Vicks never seemed to be able to quit the habit, Wedge mused.

                “Dunno. Ah, shit. Mine’s out of commission. Don’t know about yours… might be the same as mine.”

                After a quick check, it was found out that Wedge’s armored walker was non-functional, as well. Vicks cursed, taking another puff of his coffin nail. Those walkers were working fine when he and Wedge marched into the empty streets of Narshe with that sorcerer girl in the lead…

                Suddenly, it hit him.

                “Wait a minute… weren’t we just in the Narshe mines?” asked the Vicks.

                Wedge nodded with a slight smile. “Of course we were. I seem to be the only one who realized that we were somewhere else.”

                Vicks ignored the insult. “But I remember something happening, I remember the girl and the Esper communicating or something, and then it glowed, and after that…”

                “We end up here, wherever the hell ‘here’ is.” Wedge finished the sentence.

                Vicks studies his surroundings, which consisted of a large, dark empty space made of metal, a few large boxes standing out hauntingly in the distance. There was a stream of light coming from an open door to their left, providing enough light to enable the two to see their surroundings.

                Wedge watched as his friend walked around the area, checking the boxes in the distance, a trail of smoke revealing Vicks’s location in the darkness. He was thinking of where the two of them have been transported to suddenly, thinking of the locations that would make sense. Possibly somewhere in Vector, the Imperial Capital. Maybe they were inside a warehouse right now. The atmosphere of the place seemed to confirm that, but still Wedge didn’t think that the solution was that simple. What the hell even happened to them to bring them to a place like this?

                “Oi, Wedge,” his partner’s voice came from a few yards away. Vicks was walking toward him, carrying what looked like a bunch of cubes in his arms. Behind him, one of the large boxes was open.

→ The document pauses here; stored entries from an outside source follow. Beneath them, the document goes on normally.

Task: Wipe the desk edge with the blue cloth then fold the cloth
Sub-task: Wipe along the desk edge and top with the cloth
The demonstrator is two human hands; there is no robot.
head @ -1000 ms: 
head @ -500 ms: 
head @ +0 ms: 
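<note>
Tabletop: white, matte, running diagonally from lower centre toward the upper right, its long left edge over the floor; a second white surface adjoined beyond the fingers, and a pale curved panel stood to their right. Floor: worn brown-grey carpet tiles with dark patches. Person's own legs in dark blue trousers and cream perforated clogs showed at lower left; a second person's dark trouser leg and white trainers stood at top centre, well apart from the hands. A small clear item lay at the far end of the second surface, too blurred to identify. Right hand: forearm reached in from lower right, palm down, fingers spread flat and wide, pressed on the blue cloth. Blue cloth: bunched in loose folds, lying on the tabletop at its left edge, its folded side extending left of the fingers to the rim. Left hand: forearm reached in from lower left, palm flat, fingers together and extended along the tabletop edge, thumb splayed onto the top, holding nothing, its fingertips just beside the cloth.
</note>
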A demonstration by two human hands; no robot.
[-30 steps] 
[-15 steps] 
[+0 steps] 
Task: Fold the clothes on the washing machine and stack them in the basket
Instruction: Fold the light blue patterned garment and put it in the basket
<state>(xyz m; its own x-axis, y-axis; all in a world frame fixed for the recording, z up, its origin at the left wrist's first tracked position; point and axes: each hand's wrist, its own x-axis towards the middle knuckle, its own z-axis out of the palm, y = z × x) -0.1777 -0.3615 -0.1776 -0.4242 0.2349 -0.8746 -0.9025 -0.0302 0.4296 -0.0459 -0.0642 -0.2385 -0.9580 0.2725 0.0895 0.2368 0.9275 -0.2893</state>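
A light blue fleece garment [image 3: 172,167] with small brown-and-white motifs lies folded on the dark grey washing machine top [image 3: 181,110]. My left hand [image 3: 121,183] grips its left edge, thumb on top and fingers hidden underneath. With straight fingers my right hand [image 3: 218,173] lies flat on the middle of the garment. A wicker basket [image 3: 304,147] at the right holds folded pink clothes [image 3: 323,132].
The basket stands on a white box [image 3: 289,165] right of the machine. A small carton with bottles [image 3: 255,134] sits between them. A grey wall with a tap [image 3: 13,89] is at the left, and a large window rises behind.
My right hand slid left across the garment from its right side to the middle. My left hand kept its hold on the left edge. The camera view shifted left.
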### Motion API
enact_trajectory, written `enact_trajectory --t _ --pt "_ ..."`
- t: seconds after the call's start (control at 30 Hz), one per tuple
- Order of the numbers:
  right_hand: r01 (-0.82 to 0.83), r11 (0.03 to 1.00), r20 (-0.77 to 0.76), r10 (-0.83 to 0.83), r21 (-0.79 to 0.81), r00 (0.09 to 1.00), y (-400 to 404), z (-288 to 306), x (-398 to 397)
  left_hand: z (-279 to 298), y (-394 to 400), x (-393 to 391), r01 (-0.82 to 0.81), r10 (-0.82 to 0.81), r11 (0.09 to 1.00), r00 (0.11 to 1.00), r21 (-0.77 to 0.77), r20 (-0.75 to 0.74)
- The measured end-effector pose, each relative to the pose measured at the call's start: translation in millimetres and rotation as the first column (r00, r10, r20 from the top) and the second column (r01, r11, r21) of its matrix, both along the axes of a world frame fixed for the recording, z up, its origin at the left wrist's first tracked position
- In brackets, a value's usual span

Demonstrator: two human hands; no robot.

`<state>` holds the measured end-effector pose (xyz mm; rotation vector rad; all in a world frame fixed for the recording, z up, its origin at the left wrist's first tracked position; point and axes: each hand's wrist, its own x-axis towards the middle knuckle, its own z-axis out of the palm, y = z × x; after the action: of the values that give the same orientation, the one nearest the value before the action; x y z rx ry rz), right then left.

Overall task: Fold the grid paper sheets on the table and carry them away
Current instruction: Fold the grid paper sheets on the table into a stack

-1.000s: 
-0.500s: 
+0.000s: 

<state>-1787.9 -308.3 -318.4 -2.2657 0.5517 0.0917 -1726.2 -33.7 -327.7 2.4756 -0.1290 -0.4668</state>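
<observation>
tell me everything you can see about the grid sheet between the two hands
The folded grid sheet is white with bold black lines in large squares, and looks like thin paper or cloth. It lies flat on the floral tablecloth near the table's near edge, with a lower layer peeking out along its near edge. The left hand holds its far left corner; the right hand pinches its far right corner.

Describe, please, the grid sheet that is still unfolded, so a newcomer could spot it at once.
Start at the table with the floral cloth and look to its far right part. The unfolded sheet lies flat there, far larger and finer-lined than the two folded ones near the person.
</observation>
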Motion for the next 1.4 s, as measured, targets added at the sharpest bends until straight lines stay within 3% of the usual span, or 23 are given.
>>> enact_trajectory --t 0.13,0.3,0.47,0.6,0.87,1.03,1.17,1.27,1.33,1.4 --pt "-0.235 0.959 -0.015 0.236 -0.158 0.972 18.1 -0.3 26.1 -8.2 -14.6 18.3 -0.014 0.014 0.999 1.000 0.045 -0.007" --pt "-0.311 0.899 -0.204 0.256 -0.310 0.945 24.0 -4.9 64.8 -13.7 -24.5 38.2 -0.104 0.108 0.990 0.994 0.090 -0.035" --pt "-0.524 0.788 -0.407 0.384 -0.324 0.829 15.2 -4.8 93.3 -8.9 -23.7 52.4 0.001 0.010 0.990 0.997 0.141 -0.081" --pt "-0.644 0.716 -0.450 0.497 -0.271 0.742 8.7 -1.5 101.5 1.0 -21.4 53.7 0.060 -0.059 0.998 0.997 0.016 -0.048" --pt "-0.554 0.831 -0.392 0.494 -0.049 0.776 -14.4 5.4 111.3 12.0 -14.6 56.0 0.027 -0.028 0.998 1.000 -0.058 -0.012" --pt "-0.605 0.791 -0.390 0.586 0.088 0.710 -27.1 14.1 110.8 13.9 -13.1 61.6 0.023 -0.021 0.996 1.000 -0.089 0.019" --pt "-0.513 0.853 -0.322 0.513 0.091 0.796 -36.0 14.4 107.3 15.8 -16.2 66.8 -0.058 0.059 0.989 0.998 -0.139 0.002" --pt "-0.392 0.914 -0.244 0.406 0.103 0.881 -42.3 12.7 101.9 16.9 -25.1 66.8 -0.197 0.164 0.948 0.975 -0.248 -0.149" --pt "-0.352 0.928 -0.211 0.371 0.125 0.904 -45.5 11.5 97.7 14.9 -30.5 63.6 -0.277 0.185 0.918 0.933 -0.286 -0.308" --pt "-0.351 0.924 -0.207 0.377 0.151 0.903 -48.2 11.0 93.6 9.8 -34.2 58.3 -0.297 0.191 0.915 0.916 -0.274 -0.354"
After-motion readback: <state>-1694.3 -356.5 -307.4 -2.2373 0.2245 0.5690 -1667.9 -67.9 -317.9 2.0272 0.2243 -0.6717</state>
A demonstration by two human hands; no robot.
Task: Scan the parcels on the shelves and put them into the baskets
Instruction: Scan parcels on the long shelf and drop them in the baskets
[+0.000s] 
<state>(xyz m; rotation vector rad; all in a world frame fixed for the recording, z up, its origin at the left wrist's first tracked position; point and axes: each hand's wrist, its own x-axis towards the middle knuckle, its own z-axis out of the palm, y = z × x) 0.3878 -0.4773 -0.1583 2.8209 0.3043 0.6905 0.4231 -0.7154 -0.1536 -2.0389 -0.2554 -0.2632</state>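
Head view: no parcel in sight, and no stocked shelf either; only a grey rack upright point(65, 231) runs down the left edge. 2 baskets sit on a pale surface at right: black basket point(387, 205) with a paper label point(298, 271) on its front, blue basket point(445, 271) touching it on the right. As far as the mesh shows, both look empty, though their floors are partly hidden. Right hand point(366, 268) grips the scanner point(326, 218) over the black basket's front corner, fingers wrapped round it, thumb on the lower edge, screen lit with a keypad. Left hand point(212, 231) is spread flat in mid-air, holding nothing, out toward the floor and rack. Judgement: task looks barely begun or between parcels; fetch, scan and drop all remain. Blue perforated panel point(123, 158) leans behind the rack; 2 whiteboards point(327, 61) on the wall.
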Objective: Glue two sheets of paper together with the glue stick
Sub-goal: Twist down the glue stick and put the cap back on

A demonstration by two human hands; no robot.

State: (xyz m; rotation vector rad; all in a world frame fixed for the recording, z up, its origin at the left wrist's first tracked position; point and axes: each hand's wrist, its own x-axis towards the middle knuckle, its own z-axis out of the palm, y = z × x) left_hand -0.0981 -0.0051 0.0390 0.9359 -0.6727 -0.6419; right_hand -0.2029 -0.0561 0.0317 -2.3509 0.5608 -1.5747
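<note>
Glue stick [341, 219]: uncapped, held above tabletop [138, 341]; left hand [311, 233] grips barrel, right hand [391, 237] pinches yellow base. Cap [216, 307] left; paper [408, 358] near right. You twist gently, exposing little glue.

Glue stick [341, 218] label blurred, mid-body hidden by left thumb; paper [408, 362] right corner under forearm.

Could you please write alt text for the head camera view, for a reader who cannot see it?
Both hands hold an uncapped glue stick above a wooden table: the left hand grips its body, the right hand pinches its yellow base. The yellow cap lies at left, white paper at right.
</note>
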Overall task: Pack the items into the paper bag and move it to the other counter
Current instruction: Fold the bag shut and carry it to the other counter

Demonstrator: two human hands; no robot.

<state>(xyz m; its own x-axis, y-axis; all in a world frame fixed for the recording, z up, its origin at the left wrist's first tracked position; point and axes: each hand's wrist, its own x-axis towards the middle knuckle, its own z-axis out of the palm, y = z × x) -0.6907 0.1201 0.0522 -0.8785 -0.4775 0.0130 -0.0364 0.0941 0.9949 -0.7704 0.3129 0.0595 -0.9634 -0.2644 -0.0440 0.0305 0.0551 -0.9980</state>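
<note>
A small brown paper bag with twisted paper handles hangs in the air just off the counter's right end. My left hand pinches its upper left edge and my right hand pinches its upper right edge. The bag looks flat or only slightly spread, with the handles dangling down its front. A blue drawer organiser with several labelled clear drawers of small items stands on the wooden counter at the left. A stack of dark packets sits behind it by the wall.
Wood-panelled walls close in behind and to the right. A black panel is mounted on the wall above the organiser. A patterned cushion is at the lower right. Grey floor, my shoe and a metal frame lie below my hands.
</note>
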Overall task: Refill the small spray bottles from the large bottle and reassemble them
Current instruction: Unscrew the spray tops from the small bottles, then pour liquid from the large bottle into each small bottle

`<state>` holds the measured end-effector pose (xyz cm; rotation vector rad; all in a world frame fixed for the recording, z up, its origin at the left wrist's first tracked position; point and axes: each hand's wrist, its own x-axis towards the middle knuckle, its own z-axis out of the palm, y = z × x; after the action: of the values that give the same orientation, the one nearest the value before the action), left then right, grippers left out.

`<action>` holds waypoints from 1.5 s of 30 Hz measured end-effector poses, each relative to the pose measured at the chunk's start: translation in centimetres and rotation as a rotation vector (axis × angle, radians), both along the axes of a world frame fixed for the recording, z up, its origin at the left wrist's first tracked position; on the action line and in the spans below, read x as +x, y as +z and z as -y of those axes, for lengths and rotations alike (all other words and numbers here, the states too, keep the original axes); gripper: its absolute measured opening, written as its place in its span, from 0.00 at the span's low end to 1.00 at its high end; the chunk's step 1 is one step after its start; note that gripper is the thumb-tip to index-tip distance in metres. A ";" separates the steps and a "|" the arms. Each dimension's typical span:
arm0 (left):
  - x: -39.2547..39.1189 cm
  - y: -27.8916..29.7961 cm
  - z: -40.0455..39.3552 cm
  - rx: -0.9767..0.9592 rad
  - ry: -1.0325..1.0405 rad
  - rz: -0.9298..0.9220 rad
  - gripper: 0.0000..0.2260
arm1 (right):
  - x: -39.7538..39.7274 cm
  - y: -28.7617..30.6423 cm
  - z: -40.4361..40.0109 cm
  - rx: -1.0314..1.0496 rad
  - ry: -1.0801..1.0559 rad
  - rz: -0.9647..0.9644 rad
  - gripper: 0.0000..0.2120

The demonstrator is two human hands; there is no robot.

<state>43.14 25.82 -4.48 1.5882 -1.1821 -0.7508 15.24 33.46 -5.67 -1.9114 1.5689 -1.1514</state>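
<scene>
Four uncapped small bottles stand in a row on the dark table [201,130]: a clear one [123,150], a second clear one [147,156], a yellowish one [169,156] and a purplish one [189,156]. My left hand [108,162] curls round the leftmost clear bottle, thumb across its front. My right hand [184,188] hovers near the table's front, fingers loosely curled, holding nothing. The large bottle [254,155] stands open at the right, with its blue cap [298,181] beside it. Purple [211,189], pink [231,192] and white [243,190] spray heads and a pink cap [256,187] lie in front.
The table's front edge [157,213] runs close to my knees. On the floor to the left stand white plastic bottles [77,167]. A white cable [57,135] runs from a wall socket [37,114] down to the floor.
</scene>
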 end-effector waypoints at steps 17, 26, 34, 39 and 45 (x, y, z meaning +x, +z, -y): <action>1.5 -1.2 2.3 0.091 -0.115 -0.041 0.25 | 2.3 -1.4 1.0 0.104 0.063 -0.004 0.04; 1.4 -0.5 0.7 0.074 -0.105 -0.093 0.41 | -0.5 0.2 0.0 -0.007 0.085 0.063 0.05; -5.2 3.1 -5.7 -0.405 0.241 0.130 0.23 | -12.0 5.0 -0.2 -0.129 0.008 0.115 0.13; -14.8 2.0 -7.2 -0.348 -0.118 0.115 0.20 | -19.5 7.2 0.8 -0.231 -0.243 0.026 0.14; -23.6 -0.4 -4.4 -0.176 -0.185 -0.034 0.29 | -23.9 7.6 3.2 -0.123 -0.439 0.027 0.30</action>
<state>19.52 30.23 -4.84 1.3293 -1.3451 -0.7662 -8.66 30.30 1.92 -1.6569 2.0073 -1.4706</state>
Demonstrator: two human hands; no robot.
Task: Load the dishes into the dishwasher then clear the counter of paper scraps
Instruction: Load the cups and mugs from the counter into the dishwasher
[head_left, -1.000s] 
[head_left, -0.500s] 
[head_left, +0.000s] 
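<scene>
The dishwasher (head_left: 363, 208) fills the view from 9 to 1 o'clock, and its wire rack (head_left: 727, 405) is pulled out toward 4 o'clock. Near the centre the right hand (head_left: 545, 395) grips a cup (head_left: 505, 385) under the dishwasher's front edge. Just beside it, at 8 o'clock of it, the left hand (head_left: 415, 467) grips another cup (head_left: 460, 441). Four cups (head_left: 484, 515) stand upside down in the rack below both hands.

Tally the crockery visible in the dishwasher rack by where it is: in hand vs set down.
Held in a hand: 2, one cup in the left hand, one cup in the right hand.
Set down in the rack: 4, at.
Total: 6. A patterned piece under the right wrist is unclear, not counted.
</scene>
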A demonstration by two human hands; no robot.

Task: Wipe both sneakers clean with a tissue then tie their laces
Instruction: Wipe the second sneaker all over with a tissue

                “I was looking around for clues, and inside one of these crates, there were these.” He tossed to Wedge a few of the cubes. “I don’t know what these are, but they really seem to resemble the bio-fuel power cells that give energy to our Magitek Armor. Maybe we should try them out.

                Wedge took one of the cubes, and studied it closely. Unlike the Esper fuel they used to power anything made by Magitek Co., these energy cells were a rainbow of swirling colors that seemed to react to every touch of the hand. Strangely enough, they were just about the right size to be used by their Armored Walkers. Wedge tried one out by placing it in the fuel cell area of the Magitek Armor. Sure enough, it fit perfectly. The machine began to hum, and lights on it flashed as it started working.

                Vicks tossed away his cigarette stub, crushed it with his boot, and lit up another one.

                “Okay, so we can get our machines working again, but where the hell are we? Shouldn’t one of us go and scout or something?”

                    Wedge had inserted a fuel cell into Vicks’s Magitek Armor. As the machine booted up to life, he answered his friend and comrade.

                “I suppose you want me to go and do it, eh?”

                Vicks shook his head vigorously, cigarette clamped in his teeth. “No, man, I’ll be right behind you! Trust me!” and to justify the statement, he retrieved from his Armored Walker a standard Imperial Army automatic rifle, to which he attached a bayonet while whistling cheerfully, sending puffs of smoke up to the ceiling of the area. After doing so, he spat out the cigarette, stamping it out with his foot.

                Wedge retrieved his rifle as well, though he kept the bayonet knife in a sheath at his side.

                “Right behind me… heh. Well, you’ve never left me for the dogs before, Vicks, so I guess I can trust you still.”

                Vicks removed his helmet and untied his ponytail, letting his shoulder length hair fall to his shoulders, matted with sweat. He lit up another cigarette, and offered one to Wedge, who hadn’t even finished his first one. The offer was promptly refused.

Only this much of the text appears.